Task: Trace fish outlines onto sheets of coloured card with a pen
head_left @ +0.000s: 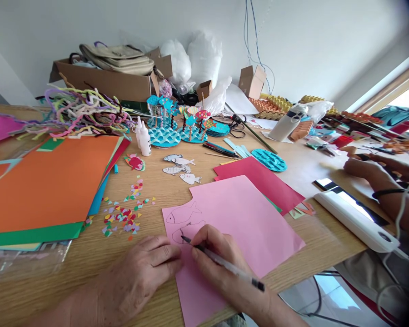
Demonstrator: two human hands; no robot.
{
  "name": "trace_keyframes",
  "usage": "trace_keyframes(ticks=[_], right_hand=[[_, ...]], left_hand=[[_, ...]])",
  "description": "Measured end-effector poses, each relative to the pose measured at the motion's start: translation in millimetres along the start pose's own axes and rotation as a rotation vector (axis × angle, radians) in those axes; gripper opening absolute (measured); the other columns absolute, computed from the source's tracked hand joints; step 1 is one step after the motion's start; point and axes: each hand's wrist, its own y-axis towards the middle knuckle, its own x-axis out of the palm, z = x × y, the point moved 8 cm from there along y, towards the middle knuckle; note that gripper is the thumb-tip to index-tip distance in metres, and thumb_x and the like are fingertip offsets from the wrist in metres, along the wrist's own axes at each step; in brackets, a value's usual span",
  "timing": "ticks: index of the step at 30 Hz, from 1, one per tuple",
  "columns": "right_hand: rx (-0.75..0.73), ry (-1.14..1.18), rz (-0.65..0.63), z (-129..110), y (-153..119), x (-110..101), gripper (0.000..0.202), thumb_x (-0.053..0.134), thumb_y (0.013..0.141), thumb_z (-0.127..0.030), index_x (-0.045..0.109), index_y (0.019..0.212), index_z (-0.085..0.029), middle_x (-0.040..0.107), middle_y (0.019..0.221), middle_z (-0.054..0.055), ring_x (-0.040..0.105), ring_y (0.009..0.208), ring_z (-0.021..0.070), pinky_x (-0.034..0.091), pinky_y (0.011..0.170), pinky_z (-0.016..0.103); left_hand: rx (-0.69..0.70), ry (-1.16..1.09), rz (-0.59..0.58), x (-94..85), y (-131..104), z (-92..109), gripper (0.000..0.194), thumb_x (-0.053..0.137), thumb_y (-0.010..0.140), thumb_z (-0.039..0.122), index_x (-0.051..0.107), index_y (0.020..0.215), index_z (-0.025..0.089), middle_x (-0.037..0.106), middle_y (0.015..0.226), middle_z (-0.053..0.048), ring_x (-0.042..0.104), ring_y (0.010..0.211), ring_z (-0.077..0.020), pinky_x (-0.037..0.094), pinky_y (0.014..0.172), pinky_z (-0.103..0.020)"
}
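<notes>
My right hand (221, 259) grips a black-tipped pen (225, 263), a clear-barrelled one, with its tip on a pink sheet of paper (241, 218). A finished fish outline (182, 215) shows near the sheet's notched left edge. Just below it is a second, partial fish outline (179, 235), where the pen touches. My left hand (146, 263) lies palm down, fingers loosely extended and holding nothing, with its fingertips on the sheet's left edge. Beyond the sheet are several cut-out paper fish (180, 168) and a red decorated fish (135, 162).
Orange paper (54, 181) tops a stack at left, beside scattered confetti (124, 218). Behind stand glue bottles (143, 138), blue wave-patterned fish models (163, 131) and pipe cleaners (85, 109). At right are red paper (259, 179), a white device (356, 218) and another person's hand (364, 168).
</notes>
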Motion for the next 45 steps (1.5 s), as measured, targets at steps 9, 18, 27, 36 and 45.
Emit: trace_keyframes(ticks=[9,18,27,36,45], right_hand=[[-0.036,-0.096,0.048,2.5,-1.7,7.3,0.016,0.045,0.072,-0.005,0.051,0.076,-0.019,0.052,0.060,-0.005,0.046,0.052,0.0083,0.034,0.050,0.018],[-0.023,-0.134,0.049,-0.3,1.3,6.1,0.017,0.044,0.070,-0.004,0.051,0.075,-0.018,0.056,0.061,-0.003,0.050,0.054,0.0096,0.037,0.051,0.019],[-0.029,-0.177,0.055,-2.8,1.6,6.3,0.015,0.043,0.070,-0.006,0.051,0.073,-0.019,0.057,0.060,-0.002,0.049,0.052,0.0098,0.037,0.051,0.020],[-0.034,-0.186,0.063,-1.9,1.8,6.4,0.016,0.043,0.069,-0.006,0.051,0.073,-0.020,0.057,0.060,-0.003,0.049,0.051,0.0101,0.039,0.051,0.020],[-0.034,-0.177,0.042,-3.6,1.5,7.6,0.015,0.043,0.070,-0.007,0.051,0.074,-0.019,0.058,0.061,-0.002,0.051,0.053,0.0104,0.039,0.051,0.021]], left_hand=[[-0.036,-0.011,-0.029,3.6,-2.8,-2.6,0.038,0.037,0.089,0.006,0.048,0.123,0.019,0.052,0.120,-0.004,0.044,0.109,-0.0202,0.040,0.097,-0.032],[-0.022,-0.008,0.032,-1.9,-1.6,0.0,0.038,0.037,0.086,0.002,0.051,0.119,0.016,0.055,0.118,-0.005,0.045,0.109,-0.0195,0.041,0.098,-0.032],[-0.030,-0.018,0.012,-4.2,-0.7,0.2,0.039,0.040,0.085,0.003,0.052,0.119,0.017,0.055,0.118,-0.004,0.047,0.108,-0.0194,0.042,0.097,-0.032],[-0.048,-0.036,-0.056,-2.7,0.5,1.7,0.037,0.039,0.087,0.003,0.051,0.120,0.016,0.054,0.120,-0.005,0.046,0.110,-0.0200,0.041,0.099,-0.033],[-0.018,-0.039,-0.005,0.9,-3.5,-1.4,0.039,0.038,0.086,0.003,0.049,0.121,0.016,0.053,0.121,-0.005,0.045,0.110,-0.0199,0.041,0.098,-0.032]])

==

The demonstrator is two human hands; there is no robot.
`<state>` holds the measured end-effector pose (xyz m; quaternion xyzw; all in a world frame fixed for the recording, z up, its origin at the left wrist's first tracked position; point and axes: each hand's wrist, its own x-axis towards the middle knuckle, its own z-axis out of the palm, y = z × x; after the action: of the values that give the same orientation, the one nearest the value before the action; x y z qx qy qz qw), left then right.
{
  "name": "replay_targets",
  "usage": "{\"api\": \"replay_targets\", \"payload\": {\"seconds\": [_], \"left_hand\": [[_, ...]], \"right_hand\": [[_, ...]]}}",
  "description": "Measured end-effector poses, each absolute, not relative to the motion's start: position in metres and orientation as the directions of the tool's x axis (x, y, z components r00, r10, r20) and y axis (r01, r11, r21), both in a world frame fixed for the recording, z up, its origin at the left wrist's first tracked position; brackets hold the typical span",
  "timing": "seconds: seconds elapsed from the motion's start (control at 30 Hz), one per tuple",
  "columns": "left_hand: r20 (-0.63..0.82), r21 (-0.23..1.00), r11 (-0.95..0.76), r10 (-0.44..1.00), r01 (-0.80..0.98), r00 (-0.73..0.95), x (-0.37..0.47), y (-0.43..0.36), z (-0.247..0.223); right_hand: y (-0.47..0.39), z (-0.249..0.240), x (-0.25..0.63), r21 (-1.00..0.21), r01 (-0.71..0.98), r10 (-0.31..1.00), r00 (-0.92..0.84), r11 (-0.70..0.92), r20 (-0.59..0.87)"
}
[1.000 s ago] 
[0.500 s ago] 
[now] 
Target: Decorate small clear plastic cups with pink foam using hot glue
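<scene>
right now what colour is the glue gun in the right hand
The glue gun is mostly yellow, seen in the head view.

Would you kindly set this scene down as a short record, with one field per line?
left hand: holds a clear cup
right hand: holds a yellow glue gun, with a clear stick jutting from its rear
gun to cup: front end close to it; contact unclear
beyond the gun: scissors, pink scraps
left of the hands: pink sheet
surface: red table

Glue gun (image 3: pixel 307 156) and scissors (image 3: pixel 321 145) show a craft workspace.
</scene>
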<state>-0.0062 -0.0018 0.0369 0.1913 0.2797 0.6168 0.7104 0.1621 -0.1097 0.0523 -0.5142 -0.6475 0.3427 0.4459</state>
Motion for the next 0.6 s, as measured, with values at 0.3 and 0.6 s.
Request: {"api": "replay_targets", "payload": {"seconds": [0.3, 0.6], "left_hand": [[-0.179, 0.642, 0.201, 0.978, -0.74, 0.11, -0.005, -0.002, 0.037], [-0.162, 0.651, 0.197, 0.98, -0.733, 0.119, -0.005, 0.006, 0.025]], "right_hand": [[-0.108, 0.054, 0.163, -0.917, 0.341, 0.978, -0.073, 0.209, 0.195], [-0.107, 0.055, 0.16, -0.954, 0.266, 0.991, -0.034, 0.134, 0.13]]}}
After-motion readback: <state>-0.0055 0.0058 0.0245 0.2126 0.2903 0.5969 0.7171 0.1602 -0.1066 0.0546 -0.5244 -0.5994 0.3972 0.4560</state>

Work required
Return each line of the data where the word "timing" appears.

Expected answer
  "timing": "ticks: index of the step at 30 Hz, from 1, one per tuple",
  "timing": "seconds: seconds elapsed from the motion's start (control at 30 Hz), one per tuple",

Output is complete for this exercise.